At Australia's side, England stiffens, and he closes himself off, immediately killing any attempt he was making at amiability. "Whatever hardships you may have faced, I caution you against trying to hold me personally responsible." His tone turns cutting, colder than the wet winds that sweep over Port Arthur in the depths of winter, like the crack of a whip. After a painful moment, England takes the silence as his own, trying and failing to grip the child's wrist.
"Like I said," he continues, "I'm here to see the shipyard."
Australia doesn't know when he agreed to join the sad party now taking its turn around the colony, or at what point the penal settlements became so immersed in his identity that England seems unable to separate the two. By this point, however, he's practically along for the ride. It is hiscountry, and yet—
His head is aching. He wonders if other colonies have ever had to deal with this, the constant tug-of-war inevitable when England is attempting to at once both grant and deny him autonomy. As much as people seem to believe otherwise, all he can do is try to think of himself as a nation. Better that than to accept the disarming concept that he is merely a motley collection of different colonies, tied together by a single concept: subjugation.

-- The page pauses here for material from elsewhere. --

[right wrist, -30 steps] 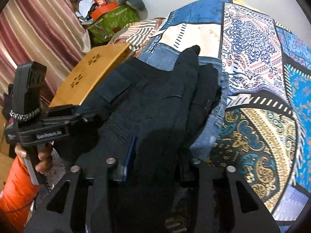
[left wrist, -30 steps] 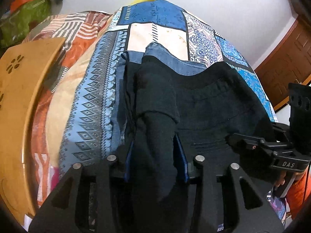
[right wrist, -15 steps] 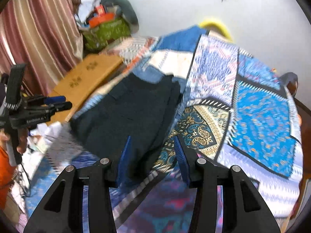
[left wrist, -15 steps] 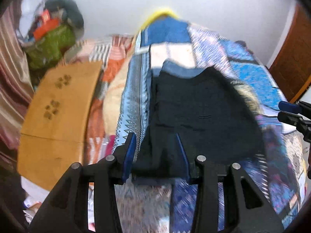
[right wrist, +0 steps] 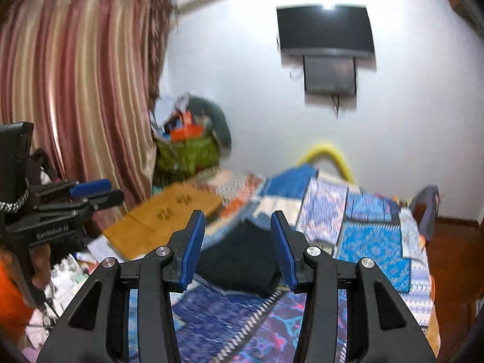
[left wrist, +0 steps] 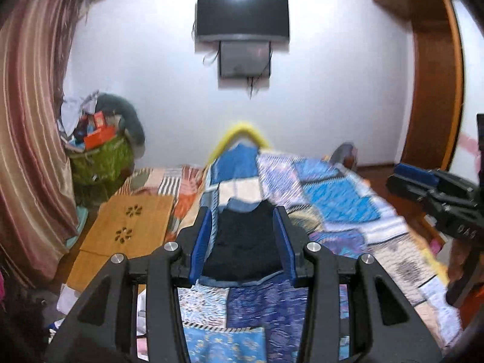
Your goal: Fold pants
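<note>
On the bed, change: a second ago I had black cloth pinched in both grippers; now neither holds anything and both have pulled up and away from the pants.
Left gripper: blue pads stand apart with only air between them; the pants merely show through the gap, well beyond.
Right gripper: jaws apart and empty too, raised off the bed.
Meaning for the task: I judge the fold laid and released; what remains is at most a check or a smoothing pass.
Curtain: far left, glossy, ribbed in pink and tan pleats.
Wooden board: flat, honey-coloured, with flower-shaped cut-outs, beside the bed.
Pants: compact dark rectangle, matte black fabric, lying flat mid-bed; a blue denim edge peeks out around it, possibly a second garment beneath, though motion blur keeps me from being sure.
Bed: soft quilted cover, patchwork of blue, white and purple prints.
Television: dark and glossy, on the white wall beyond.
</note>
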A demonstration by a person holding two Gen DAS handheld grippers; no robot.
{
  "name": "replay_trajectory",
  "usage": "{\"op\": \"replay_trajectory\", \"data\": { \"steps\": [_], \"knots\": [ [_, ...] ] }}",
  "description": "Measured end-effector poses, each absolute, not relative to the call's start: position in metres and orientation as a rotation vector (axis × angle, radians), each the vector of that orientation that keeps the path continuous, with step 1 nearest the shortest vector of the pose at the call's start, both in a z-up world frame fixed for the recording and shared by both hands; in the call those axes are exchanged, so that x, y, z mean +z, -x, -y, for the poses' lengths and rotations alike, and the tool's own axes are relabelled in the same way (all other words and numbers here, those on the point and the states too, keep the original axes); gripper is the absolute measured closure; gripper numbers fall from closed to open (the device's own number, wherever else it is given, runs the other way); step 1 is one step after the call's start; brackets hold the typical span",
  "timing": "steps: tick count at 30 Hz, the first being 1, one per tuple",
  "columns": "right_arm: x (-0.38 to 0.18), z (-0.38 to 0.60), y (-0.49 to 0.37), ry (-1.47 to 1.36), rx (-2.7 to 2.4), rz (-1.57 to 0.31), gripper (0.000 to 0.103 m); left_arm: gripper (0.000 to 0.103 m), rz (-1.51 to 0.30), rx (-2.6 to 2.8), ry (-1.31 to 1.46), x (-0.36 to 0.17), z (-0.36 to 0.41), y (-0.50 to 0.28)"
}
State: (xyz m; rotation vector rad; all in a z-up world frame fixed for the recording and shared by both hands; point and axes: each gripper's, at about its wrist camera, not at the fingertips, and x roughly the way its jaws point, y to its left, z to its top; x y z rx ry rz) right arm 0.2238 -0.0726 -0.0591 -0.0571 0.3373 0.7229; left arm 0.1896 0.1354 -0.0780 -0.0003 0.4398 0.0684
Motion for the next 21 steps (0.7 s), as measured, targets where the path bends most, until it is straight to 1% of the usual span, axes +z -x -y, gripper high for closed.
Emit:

As far as England seems to be concerned, he is a wayward child, a mascot of colonial triumph. And the thought of that, no matter how much it has been dressed up, is repulsive.
Australia derives no joy from tagging along with England's chosen group, largely comprised of the same dinner guests from the night before, as it winds around the outskirts of the settlement and reels in awe. They come eventually to the edges of the forest, where groups of convicts, fifty or more, are setting in motion the first steps of the ship-building process. The convicts' presence is announced first by smell, and by sound: clouds of sawdust carried on a cool wind, unwashed bodies and fresh dirt, overturned; the groans of tree and man, the monotonous songs of the saws on ancient wood.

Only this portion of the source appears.